Again, unlike larger companies, as a smaller, newer firm, bouncing back has been even harder. “We’ve learned to expect the unexpected in this business, particularly at our scale, where every person is trying to do the job of three or four people, because we’re just a handful of people,” says Swanson.

Scaling back the business model has resulted in having to make some difficult choices. “Laying off team members and the personal pain that causes to people who’ve done nothing but amazing work in the face of crazy adversity is rough,” he admits. “Disappointing backers is tough too. These are the folks who made the project possible in the first place, and I hate letting them down.”

Looking to the future, Swanson says Kapsul is resolute in achieving goals that include making it through 2022 with as many PCBs as possible for 2023. “The key is just availability of inventory.”

Currently, Kapsul Air has only one sales channel. Swanson notes that while there’s been a great deal of retail interest over the years, they don’t have the scale to support it just yet. “When a big-box retailer comes to us and says we want to give you an order for 10,000 pieces, it’s just not feasible,” he explains. “The big guys, they’ll make 50,000 pieces a year. That’s the scale we’re hoping to achieve, and at that end, you can support big-box retail.

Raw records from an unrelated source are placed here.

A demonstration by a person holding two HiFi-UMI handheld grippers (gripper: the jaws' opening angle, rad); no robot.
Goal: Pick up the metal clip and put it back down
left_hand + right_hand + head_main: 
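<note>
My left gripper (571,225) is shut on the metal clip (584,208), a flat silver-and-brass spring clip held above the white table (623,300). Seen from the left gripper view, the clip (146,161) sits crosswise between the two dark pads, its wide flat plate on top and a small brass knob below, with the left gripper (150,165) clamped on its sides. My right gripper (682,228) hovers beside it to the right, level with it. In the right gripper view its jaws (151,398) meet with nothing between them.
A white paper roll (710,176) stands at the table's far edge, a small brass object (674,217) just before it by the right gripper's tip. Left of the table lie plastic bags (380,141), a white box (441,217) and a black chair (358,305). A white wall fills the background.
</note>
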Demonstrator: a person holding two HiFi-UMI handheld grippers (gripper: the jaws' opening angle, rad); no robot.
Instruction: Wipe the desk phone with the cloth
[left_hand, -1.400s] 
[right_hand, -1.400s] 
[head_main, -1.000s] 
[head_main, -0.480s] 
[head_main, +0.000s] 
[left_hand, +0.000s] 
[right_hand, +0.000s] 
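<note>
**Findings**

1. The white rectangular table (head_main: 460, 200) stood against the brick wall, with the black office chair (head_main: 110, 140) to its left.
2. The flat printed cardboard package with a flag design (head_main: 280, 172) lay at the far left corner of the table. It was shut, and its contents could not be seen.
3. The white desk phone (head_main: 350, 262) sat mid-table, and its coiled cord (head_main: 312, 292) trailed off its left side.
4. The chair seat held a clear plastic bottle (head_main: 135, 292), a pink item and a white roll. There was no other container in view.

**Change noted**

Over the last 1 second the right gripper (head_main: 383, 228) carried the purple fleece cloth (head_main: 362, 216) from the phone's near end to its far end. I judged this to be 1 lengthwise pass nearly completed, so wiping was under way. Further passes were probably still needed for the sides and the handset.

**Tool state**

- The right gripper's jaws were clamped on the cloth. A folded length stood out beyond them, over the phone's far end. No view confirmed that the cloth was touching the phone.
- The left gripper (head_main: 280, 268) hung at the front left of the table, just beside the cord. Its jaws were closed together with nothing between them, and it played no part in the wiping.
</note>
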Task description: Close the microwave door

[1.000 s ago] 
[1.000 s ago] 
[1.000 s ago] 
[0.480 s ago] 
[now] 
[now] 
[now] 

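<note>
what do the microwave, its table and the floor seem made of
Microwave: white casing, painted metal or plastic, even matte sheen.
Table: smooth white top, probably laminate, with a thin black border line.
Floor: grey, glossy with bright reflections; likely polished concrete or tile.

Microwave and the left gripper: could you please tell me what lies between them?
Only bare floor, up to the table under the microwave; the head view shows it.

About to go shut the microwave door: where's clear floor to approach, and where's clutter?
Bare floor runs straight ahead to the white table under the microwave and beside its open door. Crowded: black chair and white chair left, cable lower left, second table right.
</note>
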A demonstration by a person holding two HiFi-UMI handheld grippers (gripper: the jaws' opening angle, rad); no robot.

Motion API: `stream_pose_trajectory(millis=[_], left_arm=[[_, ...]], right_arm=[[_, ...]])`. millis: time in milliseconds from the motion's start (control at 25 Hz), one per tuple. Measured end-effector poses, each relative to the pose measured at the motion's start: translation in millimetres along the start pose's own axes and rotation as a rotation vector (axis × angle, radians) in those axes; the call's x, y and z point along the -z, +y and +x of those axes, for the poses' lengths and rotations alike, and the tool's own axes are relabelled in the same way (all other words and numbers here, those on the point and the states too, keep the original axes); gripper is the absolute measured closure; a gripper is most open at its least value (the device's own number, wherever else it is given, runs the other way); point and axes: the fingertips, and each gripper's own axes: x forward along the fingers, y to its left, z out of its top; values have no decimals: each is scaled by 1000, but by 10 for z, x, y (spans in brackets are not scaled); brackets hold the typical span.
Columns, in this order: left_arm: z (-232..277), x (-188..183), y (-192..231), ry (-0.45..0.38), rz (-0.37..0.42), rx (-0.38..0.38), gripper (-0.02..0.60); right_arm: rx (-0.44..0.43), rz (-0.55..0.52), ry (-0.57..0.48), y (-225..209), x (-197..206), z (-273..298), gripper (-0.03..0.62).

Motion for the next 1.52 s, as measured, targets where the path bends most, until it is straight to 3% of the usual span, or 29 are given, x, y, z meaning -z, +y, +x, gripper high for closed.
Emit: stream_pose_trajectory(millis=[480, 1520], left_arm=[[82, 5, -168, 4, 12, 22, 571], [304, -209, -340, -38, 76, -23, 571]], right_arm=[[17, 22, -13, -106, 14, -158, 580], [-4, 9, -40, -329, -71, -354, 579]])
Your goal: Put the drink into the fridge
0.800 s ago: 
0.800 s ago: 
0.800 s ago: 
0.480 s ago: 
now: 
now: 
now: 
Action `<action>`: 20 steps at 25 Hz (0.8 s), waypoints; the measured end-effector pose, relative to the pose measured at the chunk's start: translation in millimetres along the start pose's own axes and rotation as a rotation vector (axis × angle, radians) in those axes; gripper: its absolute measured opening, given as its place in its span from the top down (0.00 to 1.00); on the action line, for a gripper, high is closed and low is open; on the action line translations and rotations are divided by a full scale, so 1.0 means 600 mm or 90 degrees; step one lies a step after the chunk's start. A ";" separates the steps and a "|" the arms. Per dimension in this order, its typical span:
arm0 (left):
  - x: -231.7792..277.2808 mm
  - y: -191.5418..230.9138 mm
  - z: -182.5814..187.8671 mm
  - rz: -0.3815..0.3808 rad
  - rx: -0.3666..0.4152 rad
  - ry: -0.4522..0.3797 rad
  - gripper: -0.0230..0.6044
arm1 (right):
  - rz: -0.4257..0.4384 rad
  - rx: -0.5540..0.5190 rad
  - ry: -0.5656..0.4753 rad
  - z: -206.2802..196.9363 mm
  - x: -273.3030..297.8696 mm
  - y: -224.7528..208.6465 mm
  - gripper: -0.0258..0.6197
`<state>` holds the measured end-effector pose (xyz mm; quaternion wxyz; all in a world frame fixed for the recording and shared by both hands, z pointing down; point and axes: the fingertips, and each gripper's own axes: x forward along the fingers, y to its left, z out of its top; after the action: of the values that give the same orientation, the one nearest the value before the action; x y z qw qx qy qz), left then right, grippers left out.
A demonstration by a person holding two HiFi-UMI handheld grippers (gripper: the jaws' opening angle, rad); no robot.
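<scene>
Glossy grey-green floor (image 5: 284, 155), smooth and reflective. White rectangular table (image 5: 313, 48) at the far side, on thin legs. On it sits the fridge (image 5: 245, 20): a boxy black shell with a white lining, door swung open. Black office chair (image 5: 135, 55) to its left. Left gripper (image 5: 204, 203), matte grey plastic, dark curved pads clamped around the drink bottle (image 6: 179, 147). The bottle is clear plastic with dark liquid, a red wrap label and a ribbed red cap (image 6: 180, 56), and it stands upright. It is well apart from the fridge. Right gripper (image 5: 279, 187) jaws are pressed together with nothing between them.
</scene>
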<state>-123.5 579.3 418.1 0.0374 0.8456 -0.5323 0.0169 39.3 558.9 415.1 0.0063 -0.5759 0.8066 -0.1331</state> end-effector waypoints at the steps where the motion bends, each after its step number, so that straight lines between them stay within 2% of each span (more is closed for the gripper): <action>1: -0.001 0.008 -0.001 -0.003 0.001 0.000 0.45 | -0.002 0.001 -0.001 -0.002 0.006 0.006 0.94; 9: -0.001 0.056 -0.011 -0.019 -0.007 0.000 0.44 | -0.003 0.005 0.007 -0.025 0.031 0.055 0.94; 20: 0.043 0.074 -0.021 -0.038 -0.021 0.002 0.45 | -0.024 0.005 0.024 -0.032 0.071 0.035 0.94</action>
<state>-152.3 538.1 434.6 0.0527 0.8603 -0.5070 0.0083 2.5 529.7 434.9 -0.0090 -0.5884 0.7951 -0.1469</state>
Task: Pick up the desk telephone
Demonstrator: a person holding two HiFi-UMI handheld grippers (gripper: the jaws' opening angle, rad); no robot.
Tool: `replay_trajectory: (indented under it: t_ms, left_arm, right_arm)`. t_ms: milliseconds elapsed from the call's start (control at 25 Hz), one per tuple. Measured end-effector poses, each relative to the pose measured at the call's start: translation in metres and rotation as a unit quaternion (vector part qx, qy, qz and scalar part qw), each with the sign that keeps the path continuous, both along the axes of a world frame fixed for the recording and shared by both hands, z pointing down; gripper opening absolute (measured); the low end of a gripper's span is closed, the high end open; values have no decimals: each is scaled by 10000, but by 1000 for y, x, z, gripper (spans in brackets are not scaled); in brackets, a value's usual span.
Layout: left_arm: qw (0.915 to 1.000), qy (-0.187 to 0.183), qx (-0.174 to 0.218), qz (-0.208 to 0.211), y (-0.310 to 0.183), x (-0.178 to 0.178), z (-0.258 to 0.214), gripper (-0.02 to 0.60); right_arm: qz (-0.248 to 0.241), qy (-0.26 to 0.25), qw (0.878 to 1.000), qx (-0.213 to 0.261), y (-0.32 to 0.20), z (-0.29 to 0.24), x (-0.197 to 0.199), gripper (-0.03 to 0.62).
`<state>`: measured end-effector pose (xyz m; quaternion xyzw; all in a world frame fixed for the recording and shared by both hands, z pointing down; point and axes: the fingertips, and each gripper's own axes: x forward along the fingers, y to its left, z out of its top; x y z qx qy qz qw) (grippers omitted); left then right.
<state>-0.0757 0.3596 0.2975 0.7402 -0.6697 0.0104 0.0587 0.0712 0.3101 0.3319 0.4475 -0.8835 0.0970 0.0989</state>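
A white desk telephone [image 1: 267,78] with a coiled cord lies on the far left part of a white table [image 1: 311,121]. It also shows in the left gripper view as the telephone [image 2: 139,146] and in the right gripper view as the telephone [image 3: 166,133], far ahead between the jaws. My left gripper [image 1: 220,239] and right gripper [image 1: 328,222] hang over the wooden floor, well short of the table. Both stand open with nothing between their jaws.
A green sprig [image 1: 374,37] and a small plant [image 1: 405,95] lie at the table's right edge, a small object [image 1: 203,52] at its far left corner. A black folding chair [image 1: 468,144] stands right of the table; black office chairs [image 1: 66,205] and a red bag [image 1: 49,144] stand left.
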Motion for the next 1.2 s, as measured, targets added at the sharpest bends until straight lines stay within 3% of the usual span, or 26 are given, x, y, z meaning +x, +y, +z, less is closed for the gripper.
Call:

We’re going to get there — but right now, we only have enough inventory to sell through our website.”

Getting Kapsul to market has been a much longer and more demanding process than Swanson could ever have anticipated, but he believes you can either succumb to the pressure or rise to meet the challenge. “If you’re going to be an entrepreneur, you got to be tough,” he says, adding wryly, “and if you’re going to be a hardware entrepreneur, you’ve got to be a little crazy too, because there are easier business models to succeed in.”

Even so, Swanson reflects there’s a lot to be thankful for. “With all the difficulties going on — and there are so many things — I’m grateful that everyone in my life has been healthy,” he says. “I know there’s been a lot of tragedy around the world, but strictly from a business perspective, it’s been extremely challenging to continue to move forward, to fulfill our promises, and to turn Kapsul Air into the brand we all know it can be.”